The `load_files` function can load text files from a 2 levels folder structure assuming folder names represent categories:

In [None]:
all_twenty_train = load_files('20news-bydate-train/',
    encoding='latin-1', random_state=42)
all_twenty_test = load_files('20news-bydate-test/',
    encoding='latin-1', random_state=42)

all_target_names = all_twenty_train.target_names

print(all_target_names)
print(all_twenty_train.target)
print(all_twenty_train.target.shape)

print(all_twenty_test.target.shape)
print(len(all_twenty_train.data))

print(type(all_twenty_train.data[0]))

In [None]:
def display_sample(i, dataset):
    print("Class name: " + dataset.target_names[dataset.target[i]])
    print("Text content:\n")
    print(dataset.data[i])

display_sample(0, all_twenty_train)
display_sample(1, all_twenty_train)

Let's compute the (uncompressed, in-memory) size of the training and test sets in MB assuming an 8-bit encoding (in this case, all chars can be encoded using the latin-1 charset).

In [None]:
def text_size(text, charset='iso-8859-1'):
    return len(text.encode(charset)) * 8 * 1e-6

train_size_mb = sum(text_size(text) for text in all_twenty_train.data) 
test_size_mb = sum(text_size(text) for text in all_twenty_test.data)

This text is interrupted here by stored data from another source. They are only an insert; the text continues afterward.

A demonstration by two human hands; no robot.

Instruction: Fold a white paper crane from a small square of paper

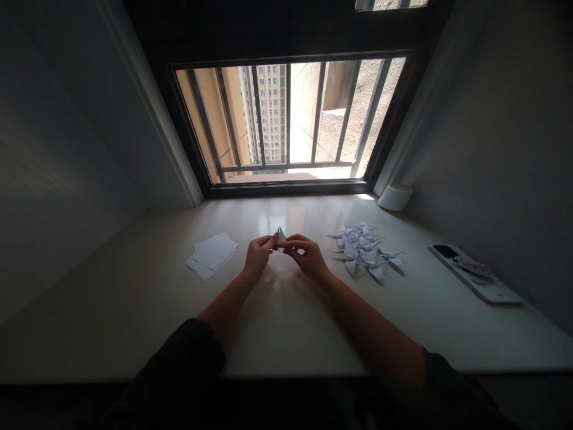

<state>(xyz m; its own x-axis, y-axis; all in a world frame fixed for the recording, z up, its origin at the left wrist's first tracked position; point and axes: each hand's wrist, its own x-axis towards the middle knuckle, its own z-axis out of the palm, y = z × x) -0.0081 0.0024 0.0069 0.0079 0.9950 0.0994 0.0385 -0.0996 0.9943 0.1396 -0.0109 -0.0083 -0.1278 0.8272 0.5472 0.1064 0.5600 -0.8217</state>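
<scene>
Between my two hands, a small folded piece of white paper (282, 234) is held up over the sill, its pointed tip upward. My left hand (258, 254) pinches it from the left with thumb and fingers. From the right, the fingers of my right hand (308, 254) close on its other side. Part of the paper is hidden behind the fingers. A pile of folded white paper cranes (360, 246) lies to the right of my right hand. Left of my left hand are several flat white paper sheets (213, 254), loosely stacked.
The pale, glossy window sill (156, 322) carries everything. At the right lies a white phone (477, 275) with a round attachment on its back. A white cylindrical object (394, 197) stands in the far right corner. Behind is a barred window (286, 119), with walls on both sides.
</scene>
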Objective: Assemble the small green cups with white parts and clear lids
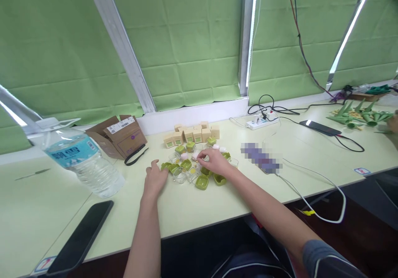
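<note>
My left hand (pixel 154 179) rests on the pale table (pixel 192 207), fingers loosely curled, its fingertips touching a green lid (pixel 165 166) at the left edge of a heap. My right hand (pixel 214 162) lies over the heap with its fingers pinched together near a small pink and white piece (pixel 195 156); what it grips is too small to name. The heap holds several green lids (pixel 202 182) and clear little jars (pixel 179 175). Behind it stands a row of small tan boxes (pixel 192 135).
A water bottle (pixel 81 158) lies at the left beside an open cardboard box (pixel 120 136). A black phone (pixel 81 238) sits at the front edge. A power strip (pixel 261 122), cables, another phone (pixel 320 127) and green cones (pixel 360 116) lie to the right.
</note>
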`<state>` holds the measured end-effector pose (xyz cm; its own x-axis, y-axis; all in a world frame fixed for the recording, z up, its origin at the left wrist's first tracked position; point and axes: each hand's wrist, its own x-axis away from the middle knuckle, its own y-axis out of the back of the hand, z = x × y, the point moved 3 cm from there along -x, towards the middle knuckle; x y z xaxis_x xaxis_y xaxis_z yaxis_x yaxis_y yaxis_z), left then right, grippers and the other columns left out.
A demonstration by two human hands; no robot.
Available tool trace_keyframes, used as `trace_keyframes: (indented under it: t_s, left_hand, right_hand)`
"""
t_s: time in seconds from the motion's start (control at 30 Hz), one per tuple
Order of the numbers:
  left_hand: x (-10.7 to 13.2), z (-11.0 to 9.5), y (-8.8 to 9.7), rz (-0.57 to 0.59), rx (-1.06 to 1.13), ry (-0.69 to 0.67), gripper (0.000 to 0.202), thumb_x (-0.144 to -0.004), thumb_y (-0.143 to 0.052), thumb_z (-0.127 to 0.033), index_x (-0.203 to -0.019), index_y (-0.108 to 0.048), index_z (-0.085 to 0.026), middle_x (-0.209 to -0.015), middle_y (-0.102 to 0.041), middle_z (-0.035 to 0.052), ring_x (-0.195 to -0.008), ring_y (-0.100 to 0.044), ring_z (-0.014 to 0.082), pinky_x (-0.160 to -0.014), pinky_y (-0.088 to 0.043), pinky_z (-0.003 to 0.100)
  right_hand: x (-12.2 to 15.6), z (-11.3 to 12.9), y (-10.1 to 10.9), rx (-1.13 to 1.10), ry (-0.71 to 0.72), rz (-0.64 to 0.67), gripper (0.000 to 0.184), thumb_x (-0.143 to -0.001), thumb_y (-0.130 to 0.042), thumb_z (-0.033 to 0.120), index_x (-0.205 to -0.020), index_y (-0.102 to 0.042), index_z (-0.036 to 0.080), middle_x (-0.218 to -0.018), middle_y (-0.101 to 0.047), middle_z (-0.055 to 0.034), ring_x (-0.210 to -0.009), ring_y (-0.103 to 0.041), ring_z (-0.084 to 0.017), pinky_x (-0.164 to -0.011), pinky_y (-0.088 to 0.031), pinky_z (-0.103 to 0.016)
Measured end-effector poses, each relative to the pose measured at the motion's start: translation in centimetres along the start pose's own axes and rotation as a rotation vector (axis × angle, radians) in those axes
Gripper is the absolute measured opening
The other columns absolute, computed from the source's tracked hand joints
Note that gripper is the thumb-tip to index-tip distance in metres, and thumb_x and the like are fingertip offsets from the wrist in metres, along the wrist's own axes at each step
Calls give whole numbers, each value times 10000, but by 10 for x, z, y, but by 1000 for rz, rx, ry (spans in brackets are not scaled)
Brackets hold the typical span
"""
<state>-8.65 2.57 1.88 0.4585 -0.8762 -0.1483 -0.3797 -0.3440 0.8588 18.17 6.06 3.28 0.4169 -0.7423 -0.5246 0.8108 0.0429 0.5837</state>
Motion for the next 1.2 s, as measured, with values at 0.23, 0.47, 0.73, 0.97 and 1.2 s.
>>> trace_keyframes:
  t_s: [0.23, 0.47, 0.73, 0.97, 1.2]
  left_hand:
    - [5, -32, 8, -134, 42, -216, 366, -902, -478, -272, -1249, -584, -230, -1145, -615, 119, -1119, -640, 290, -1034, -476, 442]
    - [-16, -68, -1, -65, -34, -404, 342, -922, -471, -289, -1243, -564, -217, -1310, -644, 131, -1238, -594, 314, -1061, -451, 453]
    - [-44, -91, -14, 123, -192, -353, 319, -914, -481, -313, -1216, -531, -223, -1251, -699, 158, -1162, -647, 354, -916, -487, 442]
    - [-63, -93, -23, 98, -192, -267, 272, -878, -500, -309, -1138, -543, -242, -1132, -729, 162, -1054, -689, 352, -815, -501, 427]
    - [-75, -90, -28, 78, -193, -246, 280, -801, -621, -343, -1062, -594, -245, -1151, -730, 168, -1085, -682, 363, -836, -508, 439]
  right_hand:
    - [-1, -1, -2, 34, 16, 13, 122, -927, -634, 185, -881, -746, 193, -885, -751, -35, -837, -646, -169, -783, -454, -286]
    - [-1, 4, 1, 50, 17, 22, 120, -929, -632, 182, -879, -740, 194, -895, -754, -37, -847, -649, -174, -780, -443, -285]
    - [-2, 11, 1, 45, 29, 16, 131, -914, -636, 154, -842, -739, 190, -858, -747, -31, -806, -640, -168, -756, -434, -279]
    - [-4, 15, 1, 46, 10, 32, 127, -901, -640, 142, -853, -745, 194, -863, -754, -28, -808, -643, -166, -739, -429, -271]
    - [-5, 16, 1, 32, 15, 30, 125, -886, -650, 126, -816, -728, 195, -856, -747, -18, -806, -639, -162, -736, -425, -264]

print("Training set size: {0} MB".format(int(train_size_mb)))
print("Testing set size: {0} MB".format(int(test_size_mb)))

If we only consider a small subset of the 4 categories selected from the initial example:

In [None]:
train_small_size_mb = sum(text_size(text) for text in twenty_train_small.data) 
test_small_size_mb = sum(text_size(text) for text in twenty_test_small.data)

print("Training set size: {0} MB".format(int(train_small_size_mb)))
print("Testing set size: {0} MB".format(int(test_small_size_mb)))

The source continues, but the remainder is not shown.